Work item>
Somewhere below are a line with "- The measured" and a later line with "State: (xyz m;". Output exactly those lines and all lines between them.

Collected material>
=== Begin Enclosure ===

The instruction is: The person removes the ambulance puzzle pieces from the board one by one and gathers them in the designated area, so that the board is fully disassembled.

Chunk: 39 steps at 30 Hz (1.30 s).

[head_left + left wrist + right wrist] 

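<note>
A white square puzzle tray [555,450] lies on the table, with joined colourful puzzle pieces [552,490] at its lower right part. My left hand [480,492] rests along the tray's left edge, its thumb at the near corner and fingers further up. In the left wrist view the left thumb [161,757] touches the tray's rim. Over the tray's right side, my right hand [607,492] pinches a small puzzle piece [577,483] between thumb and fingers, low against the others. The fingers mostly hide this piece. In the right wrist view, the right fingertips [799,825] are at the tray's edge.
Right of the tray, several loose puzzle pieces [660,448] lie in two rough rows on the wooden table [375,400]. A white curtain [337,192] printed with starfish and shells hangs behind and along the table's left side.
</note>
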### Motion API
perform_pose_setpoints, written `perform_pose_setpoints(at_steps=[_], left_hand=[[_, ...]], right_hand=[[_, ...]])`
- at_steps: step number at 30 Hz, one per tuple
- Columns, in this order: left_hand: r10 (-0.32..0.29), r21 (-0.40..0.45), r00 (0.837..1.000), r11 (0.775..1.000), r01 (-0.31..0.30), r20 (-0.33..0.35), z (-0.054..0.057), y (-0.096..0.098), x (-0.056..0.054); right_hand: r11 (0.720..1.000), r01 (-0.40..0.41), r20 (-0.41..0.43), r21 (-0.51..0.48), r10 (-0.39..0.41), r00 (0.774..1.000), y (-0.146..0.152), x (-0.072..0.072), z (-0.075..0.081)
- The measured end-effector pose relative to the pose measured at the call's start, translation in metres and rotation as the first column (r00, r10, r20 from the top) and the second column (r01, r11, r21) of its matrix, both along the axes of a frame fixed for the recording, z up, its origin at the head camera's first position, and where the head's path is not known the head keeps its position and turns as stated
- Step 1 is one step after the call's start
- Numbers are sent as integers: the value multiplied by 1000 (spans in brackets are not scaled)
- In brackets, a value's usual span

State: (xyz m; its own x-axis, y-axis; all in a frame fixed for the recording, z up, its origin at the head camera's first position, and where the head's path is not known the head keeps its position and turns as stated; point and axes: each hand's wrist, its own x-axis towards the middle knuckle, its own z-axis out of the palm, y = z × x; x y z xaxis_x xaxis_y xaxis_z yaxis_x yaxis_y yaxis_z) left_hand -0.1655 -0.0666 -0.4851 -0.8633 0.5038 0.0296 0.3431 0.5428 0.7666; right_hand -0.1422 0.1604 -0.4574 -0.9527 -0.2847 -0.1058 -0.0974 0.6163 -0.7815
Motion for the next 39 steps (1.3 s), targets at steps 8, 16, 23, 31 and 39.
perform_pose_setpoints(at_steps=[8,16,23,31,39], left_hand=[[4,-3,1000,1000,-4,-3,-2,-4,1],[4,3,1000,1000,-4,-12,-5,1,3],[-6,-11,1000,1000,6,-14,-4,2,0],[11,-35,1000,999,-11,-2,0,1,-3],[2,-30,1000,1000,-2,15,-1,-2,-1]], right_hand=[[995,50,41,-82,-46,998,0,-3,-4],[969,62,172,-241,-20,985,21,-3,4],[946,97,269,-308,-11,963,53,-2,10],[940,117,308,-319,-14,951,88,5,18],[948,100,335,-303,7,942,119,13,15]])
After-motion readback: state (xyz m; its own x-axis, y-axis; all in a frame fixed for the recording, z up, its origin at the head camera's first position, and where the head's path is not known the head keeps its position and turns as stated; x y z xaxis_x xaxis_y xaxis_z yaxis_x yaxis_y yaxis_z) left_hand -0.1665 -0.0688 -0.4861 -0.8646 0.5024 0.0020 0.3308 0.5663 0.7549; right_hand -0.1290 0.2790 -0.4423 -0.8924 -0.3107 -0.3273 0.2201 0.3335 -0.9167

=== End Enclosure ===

Solution to the exercise>
- The measured end-effector pose relative to the pose measured at the call's start, translation in metres and rotation as the first column (r00, r10, r20 from the top) and the second column (r01, r11, r21) of its matrix, both along the axes of a frame fixed for the recording, z up, its origin at the head camera's first position, and where the head's path is not known the head keeps its position and turns as stated
- Step 1 is one step after the call's start
- Numbers are sent as integers: the value multiplied by 1000 (spans in brackets are not scaled)
- In brackets, a value's usual span

State: (xyz m; its own x-axis, y-axis; all in a frame fixed for the recording, z up, its origin at the head camera's first position, and where the head's path is not known the head keeps its position and turns as stated; point and axes: each hand's wrist, its own x-axis towards the middle knuckle, its own z-axis out of the palm, y = z × x; x y z xaxis_x xaxis_y xaxis_z yaxis_x yaxis_y yaxis_z) left_hand -0.1655 -0.0666 -0.4851 -0.8633 0.5038 0.0296 0.3431 0.5428 0.7666; right_hand -0.1422 0.1604 -0.4574 -0.9527 -0.2847 -0.1058 -0.0974 0.6163 -0.7815

The exercise is done, and nothing more is needed.